Effet
des plus fastueux, la pelisse n'était plus portée
que par les Hussards (jusqu'en 1859) et des Guides de la garde
impériale du second empire. Elle réapparaît
cependant dans une coupe simplifiée en 1875 chez les officiers
de cavalerie, puis son port est progressivement étendu aux
officiers montés des autres armes en 1889, puis à
l'ensemble du corps des officiers en 1894. En drap de même nuance
que le doman (ou la tunique à partir de 1893),
bordée d'astrakan noir, la pelisse ferme
sur le devant par 5 brandebourgs tressés de même couleur.

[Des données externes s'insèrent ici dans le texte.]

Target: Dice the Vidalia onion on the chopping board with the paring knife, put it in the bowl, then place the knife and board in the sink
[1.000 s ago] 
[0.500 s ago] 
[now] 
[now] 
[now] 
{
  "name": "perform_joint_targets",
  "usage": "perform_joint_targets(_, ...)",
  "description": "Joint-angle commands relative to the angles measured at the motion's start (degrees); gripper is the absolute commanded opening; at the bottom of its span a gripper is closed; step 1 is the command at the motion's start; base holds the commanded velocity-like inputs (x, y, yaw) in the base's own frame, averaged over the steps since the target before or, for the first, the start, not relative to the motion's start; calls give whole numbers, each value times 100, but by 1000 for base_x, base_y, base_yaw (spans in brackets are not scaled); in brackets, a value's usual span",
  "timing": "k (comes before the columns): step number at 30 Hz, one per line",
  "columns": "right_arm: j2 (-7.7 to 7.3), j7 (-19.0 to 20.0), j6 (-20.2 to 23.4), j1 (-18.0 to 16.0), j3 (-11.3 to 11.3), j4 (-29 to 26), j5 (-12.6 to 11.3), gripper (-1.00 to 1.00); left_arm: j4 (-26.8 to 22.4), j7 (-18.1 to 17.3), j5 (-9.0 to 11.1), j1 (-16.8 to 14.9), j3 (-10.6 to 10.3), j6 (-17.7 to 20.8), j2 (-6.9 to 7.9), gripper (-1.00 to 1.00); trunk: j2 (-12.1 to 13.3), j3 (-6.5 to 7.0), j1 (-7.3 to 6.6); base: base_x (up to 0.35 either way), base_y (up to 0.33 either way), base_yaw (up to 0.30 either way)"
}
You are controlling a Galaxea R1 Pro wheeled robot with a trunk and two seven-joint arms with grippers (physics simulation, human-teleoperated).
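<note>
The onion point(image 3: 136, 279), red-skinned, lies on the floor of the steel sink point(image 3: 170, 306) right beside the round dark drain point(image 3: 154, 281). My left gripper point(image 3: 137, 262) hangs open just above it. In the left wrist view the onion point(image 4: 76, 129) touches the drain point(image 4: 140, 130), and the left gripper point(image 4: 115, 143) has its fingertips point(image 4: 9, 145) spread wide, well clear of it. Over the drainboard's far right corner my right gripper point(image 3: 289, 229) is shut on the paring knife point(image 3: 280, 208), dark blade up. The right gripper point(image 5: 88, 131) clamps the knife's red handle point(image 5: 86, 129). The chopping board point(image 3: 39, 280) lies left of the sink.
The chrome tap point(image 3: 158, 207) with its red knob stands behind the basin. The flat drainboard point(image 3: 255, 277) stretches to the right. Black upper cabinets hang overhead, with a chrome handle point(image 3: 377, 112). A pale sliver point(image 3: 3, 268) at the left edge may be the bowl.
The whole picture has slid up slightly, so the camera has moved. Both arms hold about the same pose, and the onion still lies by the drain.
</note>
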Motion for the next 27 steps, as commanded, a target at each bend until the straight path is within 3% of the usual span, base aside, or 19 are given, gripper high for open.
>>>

Son coût élevé (rappelons que les officiers paient
leur uniforme et une partie de leur équipement) est de l'ordre
de deux à trois mois de solde d'un Lieutenant, ce qui la
réserve aux plus fortunés. Son
port est strictement réglementé : elle doit être
enfilée et fermée, le port jetté sur les
épaules (à la hussarde) est prohibé. Aucune marque de grade
n'apparaissant sur la pelisse, elle doit toujours être
portée avec le képi, pour pouvoir déterminer le
grade de son porteur. Elle ne peut
pas être portée en tenue de campagne. Il s'agit donc essentiellement d'une tenue de
service ou de ville. Il est à noter que les officiers de
Chasseurs à cheval et de Hussards portent un modèle
identique de pelisse, mais en drap bleu ciel, alors que toutes les
autres armes la portent en drap noir.